Diese lückenhafte Deklaration birgt für Menschen mit Lebensmittelunverträglichkeiten und -allergien unakzeptable Risiken. Deshalb fordert die AAK, dass

  • die 25 % Gewichtsanteilsregelung zusammengesetzter Zutaten gemäß EU-Vorschlag (2000/13/EG) zur Kennzeichnung tatsächlich entfällt
  • Klassennamen als Ersatz für die Benennung der einzelnen Zutaten wegfallen oder dem Verbraucher anderweitig zur Einsicht gebracht werden (vgl. nicht verpackte Lebensmittel)
  • die bekannten Hauptallergene und sogenannten Pseudoallergene von allen Kennzeichnungseinschränkungen ausgenommen werden (vgl. EU-Richtlinienentwurf 79/112/EWG); gleichgültig, ob sie absichtlich oder in Folge einer Kontamination ins Endprodukt gelangen. Lebensmittel ohne Angabe der allergenen Inhaltsstoffe für diese Substanz einen toxikologisch begründeten Grenzwert unterschreiten sollten, den Verbrauchern ein erleichteter Informationszugang u.a. zu Allergen-wirksamen Lebensmitteln und Lebensmittelzutaten gewährt werden soll.

Vor diesem Hintergrund ist die Ablehnung des Verbraucherinformationsgesetzes durch den Bundesrat und den Vermittlungsausschuss eine schallende Ohrfeige für alle Lebensmittelallergiker!

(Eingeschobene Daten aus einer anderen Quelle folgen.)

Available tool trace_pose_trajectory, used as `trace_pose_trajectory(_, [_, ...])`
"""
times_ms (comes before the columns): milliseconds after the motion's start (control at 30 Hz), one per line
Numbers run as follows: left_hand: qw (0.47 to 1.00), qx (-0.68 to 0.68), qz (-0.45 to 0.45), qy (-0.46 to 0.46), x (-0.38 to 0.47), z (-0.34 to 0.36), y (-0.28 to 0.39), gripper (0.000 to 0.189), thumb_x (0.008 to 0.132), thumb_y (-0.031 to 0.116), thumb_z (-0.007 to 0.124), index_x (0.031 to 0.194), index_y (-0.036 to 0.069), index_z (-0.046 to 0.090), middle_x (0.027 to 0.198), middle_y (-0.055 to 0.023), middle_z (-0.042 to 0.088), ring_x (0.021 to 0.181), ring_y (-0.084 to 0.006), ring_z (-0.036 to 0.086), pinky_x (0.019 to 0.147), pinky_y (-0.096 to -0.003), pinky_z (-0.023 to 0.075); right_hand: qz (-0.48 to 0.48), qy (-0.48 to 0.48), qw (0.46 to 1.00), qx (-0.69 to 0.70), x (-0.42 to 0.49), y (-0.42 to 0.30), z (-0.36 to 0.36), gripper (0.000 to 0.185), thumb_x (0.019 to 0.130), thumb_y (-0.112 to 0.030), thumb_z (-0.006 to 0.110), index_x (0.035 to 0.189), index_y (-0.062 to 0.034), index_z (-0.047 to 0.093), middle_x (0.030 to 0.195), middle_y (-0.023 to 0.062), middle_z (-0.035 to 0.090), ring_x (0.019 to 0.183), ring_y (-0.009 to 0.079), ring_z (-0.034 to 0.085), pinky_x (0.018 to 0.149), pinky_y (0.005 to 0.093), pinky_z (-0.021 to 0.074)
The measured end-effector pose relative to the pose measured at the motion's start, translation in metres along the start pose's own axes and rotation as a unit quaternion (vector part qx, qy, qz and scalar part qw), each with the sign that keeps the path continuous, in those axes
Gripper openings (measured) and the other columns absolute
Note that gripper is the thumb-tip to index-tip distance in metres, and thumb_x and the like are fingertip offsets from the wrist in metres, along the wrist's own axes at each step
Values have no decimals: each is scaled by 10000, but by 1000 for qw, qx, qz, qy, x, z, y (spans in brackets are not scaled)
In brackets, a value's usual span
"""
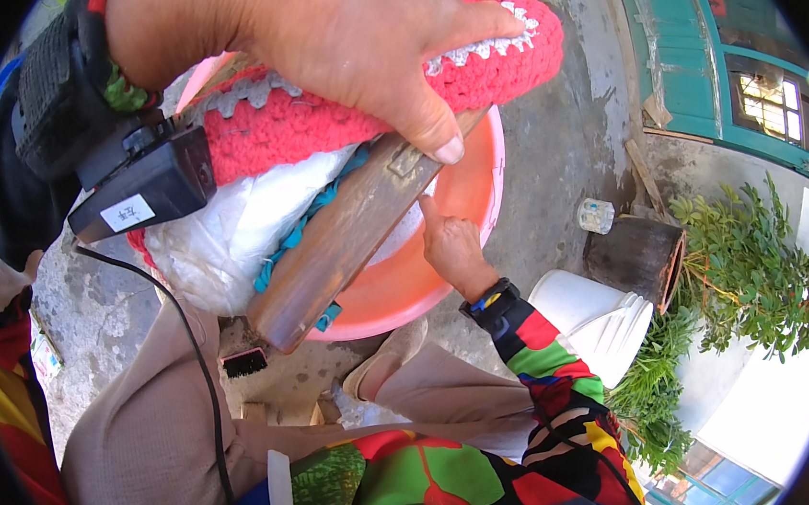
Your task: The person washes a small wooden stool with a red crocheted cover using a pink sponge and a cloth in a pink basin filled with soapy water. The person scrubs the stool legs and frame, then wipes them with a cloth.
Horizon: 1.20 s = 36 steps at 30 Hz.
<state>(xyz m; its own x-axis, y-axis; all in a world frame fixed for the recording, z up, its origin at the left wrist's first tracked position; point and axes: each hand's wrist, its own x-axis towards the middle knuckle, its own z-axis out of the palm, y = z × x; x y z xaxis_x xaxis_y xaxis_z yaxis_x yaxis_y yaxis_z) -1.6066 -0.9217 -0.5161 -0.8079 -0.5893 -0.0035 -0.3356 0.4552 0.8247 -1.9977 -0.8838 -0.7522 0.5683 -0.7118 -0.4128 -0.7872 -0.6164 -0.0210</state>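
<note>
My left hand (373, 60) lies across a pink crocheted piece (490, 75) with grey-white trim, its thumb hooked over a brown wooden bar (354, 250). White plastic wrapping (243, 227) bulges below the crochet, and a twisted teal strip (295, 237) runs along the bar. Beneath them sits an orange basin (386, 294) holding pale, sudsy-looking liquid (403, 234), partly covered by the bar. My right hand (458, 251) is over the basin, index finger stretched up to the bar's lower edge and other fingers curled. Whether that fingertip touches the bar cannot be told.
A small dark-bristled brush (244, 362) lies on the concrete floor (546, 139) by my leg. To the right are a white bucket (587, 323), a dark cylindrical container (632, 258), a clear jar (596, 215) and leafy plants (759, 265). A black cable (205, 371) hangs from my left wrist device.
</note>
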Motion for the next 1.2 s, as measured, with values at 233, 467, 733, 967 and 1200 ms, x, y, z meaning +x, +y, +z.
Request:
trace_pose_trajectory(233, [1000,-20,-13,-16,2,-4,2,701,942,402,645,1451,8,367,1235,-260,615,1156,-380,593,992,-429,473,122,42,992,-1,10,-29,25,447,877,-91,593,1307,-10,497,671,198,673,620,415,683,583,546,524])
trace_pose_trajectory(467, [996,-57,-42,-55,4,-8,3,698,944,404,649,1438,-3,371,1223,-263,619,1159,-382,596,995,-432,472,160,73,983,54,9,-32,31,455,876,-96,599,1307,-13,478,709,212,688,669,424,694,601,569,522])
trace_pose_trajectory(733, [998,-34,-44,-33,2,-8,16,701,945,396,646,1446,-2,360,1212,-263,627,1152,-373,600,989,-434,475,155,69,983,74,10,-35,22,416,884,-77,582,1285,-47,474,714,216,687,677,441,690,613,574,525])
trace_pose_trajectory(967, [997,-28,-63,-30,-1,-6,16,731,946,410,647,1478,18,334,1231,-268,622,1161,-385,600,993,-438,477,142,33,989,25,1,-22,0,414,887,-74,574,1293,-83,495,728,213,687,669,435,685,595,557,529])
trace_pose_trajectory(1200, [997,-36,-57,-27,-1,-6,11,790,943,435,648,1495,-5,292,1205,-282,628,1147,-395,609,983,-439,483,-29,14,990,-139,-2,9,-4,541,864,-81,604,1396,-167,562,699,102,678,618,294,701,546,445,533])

Hier wird Parteipolitik und Wahlkampfstrategie, die der jetzigen Bundesregierung keine Erfolgsmeldungen gönnt, auf dem Rücken von Verbrauchern ausgetragen, deren Gesundheitszustand unmittelbar von der Information abhängt. Sie müssen wissen, was im Lebensmittel drin ist! Und sie wollen auch wissen, was in einem Lebensmittel drin ist. So hat eine bayrische Studie mit 450 Bürgern ein eindeutiges Votum für eine verständliche Produktinformation, die Fragen nach Inhaltsstoffen und Verarbeitungsschritten beantwortet, ergeben. Dennoch hat das Land Bayern im Bundesrat dagegen gestimmt.